### What you need to do
Repeat exactly the lines from the start of the records below through the line that contains "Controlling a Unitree", including both.
*** Exercise inputs Section Begins ***
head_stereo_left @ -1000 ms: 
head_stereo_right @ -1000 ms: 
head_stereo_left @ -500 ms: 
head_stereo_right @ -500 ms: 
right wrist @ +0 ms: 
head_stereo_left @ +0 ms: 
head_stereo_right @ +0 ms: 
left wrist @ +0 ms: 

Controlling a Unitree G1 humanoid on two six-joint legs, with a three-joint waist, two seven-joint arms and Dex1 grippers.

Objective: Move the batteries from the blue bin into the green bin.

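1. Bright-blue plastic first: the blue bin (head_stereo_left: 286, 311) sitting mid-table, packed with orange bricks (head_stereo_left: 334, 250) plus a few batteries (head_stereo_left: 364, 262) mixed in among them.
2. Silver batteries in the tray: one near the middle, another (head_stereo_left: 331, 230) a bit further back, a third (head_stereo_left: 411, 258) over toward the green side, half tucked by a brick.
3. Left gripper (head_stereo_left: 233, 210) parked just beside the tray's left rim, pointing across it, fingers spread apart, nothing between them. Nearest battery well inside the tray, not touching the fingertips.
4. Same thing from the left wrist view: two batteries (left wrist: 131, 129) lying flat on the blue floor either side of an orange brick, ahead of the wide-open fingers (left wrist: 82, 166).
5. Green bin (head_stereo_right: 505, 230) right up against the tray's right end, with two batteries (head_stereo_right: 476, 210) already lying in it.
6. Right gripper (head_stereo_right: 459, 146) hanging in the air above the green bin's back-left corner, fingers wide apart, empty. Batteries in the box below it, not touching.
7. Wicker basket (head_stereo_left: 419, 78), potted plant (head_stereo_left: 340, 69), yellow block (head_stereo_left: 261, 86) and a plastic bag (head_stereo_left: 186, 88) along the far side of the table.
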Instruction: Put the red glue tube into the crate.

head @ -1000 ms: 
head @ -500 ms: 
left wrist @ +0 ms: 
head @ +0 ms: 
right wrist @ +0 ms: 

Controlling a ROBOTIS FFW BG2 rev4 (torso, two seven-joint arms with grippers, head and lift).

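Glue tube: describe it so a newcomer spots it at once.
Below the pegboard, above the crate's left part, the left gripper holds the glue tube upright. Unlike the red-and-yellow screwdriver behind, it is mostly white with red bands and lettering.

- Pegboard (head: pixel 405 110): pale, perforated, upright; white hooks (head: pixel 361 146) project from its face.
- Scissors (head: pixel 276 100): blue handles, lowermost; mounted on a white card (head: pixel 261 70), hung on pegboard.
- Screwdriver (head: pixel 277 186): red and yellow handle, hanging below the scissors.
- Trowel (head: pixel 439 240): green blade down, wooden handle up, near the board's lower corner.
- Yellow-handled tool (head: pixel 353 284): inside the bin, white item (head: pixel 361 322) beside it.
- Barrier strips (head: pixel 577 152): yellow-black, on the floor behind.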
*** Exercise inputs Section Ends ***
### Task answer
head_stereo_left @ -1000 ms: 
head_stereo_right @ -1000 ms: 
head_stereo_left @ -500 ms: 
head_stereo_right @ -500 ms: 
right wrist @ +0 ms: 
head_stereo_left @ +0 ms: 
head_stereo_right @ +0 ms: 
left wrist @ +0 ms: 

Controlling a Unitree G1 humanoid on two six-joint legs, with a three-joint waist, two seven-joint arms and Dex1 grippers.

Nothing further is needed to complete this exercise.